Instructions for the task: Reproduce the data exactly as it stands.

[Collection entries]
○ ○ ○ ○
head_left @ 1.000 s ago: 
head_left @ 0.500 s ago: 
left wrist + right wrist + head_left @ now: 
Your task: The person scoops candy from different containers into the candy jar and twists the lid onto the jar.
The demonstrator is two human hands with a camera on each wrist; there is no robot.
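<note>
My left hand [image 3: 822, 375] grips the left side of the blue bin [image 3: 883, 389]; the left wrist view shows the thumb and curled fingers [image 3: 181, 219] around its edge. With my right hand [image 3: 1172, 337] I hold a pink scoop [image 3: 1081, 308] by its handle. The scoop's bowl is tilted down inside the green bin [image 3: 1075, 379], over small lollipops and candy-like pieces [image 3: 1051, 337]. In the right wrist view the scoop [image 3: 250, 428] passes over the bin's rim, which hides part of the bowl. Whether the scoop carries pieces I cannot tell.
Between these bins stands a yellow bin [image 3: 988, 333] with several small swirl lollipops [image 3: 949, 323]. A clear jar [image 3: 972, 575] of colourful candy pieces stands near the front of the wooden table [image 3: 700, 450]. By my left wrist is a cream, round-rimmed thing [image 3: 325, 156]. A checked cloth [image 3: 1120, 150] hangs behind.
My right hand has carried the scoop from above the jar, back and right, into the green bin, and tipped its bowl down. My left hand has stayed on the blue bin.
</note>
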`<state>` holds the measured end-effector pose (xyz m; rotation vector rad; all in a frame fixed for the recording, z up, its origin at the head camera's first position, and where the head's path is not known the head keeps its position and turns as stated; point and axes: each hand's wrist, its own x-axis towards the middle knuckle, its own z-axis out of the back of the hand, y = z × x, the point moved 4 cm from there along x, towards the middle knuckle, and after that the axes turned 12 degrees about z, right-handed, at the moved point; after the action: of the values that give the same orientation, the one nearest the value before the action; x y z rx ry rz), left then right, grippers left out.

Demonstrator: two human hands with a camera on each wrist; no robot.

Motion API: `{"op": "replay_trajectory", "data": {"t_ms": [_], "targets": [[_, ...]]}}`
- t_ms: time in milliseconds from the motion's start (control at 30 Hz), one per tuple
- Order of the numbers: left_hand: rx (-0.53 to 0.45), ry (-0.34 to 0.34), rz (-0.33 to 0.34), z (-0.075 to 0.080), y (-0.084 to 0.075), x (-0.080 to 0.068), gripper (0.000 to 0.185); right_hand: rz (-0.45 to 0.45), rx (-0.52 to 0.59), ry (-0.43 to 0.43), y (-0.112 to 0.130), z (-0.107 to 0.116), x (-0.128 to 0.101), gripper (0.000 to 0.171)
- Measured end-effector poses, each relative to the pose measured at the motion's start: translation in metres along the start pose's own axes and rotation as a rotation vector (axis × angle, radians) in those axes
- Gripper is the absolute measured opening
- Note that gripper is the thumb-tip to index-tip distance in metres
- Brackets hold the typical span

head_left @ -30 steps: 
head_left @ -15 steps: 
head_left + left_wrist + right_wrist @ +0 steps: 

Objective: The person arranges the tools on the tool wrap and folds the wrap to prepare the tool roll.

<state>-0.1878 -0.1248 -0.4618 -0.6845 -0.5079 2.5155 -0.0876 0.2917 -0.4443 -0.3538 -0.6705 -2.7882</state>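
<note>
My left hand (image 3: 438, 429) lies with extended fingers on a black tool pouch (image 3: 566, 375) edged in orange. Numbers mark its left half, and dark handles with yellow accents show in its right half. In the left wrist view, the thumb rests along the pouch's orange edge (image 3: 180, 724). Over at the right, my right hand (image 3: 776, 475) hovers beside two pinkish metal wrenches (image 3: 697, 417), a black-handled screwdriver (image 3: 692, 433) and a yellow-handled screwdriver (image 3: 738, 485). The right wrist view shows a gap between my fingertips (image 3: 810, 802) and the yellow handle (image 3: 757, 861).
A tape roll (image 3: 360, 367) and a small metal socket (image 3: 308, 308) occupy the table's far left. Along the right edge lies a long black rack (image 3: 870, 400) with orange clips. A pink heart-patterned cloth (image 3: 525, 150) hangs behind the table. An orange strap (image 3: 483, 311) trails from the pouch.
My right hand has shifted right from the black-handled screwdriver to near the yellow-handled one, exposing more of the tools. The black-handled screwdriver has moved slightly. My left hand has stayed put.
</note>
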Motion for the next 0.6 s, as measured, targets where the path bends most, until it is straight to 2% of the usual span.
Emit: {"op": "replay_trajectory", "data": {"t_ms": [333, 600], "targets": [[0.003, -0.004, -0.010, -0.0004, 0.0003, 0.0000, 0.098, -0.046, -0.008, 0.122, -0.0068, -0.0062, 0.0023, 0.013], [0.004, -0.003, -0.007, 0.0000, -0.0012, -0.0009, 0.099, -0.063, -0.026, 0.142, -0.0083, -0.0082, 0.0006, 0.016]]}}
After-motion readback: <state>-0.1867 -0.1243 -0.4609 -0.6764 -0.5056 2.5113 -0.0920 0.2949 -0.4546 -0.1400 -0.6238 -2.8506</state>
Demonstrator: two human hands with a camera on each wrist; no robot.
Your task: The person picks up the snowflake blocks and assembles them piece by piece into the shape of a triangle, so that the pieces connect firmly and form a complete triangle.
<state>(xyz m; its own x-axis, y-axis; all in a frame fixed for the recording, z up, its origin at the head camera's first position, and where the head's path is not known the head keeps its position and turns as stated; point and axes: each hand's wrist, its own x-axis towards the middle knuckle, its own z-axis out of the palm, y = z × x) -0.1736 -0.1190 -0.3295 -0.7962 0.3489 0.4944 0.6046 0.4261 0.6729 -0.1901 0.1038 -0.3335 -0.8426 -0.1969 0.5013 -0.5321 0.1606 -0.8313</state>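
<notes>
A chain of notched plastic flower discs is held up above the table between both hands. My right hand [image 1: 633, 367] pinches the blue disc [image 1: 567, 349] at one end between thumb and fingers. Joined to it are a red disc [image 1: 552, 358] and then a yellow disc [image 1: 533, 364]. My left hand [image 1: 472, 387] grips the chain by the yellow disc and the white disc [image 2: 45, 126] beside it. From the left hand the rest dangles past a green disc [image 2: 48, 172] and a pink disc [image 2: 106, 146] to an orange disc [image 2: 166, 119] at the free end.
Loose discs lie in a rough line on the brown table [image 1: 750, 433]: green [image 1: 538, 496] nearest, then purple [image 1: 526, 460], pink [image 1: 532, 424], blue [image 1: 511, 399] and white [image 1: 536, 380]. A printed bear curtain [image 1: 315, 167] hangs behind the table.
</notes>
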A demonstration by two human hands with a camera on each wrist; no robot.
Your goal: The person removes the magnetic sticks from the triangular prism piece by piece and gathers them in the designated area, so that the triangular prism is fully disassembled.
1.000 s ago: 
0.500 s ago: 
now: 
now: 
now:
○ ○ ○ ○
Answer section:
head_left @ 1.000 s ago: 
head_left @ 0.500 s ago: 
left wrist + right wrist + head_left @ now: 
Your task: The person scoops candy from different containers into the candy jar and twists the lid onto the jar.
The demonstrator is two human hands with a camera on each wrist; there is no robot.
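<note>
My left hand [image 3: 822, 375] grips the left side of the blue bin [image 3: 883, 389]; the left wrist view shows the thumb and curled fingers [image 3: 181, 219] around its edge. With my right hand [image 3: 1172, 337] I hold a pink scoop [image 3: 1081, 308] by its handle. The scoop's bowl is tilted down inside the green bin [image 3: 1075, 379], over small lollipops and candy-like pieces [image 3: 1051, 337]. In the right wrist view the scoop [image 3: 250, 428] passes over the bin's rim, which hides part of the bowl. Whether the scoop carries pieces I cannot tell.
Between these bins stands a yellow bin [image 3: 988, 333] with several small swirl lollipops [image 3: 949, 323]. A clear jar [image 3: 972, 575] of colourful candy pieces stands near the front of the wooden table [image 3: 700, 450]. By my left wrist is a cream, round-rimmed thing [image 3: 325, 156]. A checked cloth [image 3: 1120, 150] hangs behind.
My right hand has carried the scoop from above the jar, back and right, into the green bin, and tipped its bowl down. My left hand has stayed on the blue bin.
</note>
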`<state>` holds the measured end-effector pose (xyz m; rotation vector rad; all in a frame fixed for the recording, z up, its origin at the head camera's first position, and where the head's path is not known the head keeps its position and turns as stated; point and axes: each hand's wrist, its own x-axis towards the middle knuckle, its own z-axis out of the back of the hand, y = z × x, the point moved 4 cm from there along x, towards the middle knuckle, and after that the axes turned 12 degrees about z, right-handed, at the moved point; after the action: of the values that give the same orientation, the one nearest the value before the action; x y z rx ry rz), left then right, grippers left out.

Demonstrator: two human hands with a camera on each wrist; no robot.

Motion API: `{"op": "replay_trajectory", "data": {"t_ms": [_], "targets": [[_, ...]]}}`
- t_ms: time in milliseconds from the motion's start (control at 30 Hz), one per tuple
- Order of the numbers: left_hand: rx (-0.53 to 0.45), ry (-0.34 to 0.34), rz (-0.33 to 0.34), z (-0.075 to 0.080), y (-0.084 to 0.075), x (-0.080 to 0.068), gripper (0.000 to 0.185); right_hand: rz (-0.45 to 0.45), rx (-0.52 to 0.59), ry (-0.43 to 0.43), y (-0.112 to 0.130), z (-0.107 to 0.116), x (-0.128 to 0.101), gripper (0.000 to 0.171)
- Measured end-effector poses, each relative to the pose measured at the motion's start: translation in metres along the start pose's own axes and rotation as a rotation vector (axis × angle, radians) in those axes
- Gripper is the absolute measured opening
- Note that gripper is the thumb-tip to index-tip distance in metres
- Brackets hold the typical span

head_left @ -30 steps: 
head_left @ -15 steps: 
head_left + left_wrist + right_wrist @ +0 steps: 

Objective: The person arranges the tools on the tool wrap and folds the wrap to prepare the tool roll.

<state>-0.1878 -0.1248 -0.4618 -0.6845 -0.5079 2.5155 -0.0876 0.2917 -0.4443 -0.3538 -0.6705 -2.7882</state>
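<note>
My left hand (image 3: 438, 429) lies with extended fingers on a black tool pouch (image 3: 566, 375) edged in orange. Numbers mark its left half, and dark handles with yellow accents show in its right half. In the left wrist view, the thumb rests along the pouch's orange edge (image 3: 180, 724). Over at the right, my right hand (image 3: 776, 475) hovers beside two pinkish metal wrenches (image 3: 697, 417), a black-handled screwdriver (image 3: 692, 433) and a yellow-handled screwdriver (image 3: 738, 485). The right wrist view shows a gap between my fingertips (image 3: 810, 802) and the yellow handle (image 3: 757, 861).
A tape roll (image 3: 360, 367) and a small metal socket (image 3: 308, 308) occupy the table's far left. Along the right edge lies a long black rack (image 3: 870, 400) with orange clips. A pink heart-patterned cloth (image 3: 525, 150) hangs behind the table. An orange strap (image 3: 483, 311) trails from the pouch.
My right hand has shifted right from the black-handled screwdriver to near the yellow-handled one, exposing more of the tools. The black-handled screwdriver has moved slightly. My left hand has stayed put.
</note>
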Motion for the next 0.6 s, as measured, targets where the path bends most, until it is straight to 2% of the usual span.
Emit: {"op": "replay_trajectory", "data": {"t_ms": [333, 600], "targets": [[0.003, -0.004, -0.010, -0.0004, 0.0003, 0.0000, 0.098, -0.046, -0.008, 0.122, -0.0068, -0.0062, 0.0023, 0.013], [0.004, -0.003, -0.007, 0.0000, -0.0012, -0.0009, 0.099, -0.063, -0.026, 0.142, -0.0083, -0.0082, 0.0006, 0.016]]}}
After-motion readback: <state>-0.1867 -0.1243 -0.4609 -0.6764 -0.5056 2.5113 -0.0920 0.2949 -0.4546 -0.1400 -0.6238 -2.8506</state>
Demonstrator: two human hands with a camera on each wrist; no robot.
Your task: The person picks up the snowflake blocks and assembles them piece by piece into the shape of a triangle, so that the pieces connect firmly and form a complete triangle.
<state>(xyz m; its own x-axis, y-axis; all in a frame fixed for the recording, z up, its origin at the head camera's first position, and where the head's path is not known the head keeps its position and turns as stated; point and axes: each hand's wrist, its own x-axis towards the middle knuckle, its own z-axis out of the palm, y = z × x) -0.1736 -0.1190 -0.3295 -0.7962 0.3489 0.4944 0.6046 0.4261 0.6729 -0.1901 0.1038 -0.3335 -0.8426 -0.1969 0.5013 -0.5321 0.1606 -0.8313</state>
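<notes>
A chain of notched plastic flower discs is held up above the table between both hands. My right hand [image 1: 633, 367] pinches the blue disc [image 1: 567, 349] at one end between thumb and fingers. Joined to it are a red disc [image 1: 552, 358] and then a yellow disc [image 1: 533, 364]. My left hand [image 1: 472, 387] grips the chain by the yellow disc and the white disc [image 2: 45, 126] beside it. From the left hand the rest dangles past a green disc [image 2: 48, 172] and a pink disc [image 2: 106, 146] to an orange disc [image 2: 166, 119] at the free end.
Loose discs lie in a rough line on the brown table [image 1: 750, 433]: green [image 1: 538, 496] nearest, then purple [image 1: 526, 460], pink [image 1: 532, 424], blue [image 1: 511, 399] and white [image 1: 536, 380]. A printed bear curtain [image 1: 315, 167] hangs behind the table.
</notes>
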A demonstration by two human hands with a camera on each wrist; no robot.
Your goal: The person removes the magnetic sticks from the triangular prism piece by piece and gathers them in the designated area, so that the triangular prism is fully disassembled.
1.000 s ago: 
0.500 s ago: 
now: 
now: 
now:

The requested output is now complete.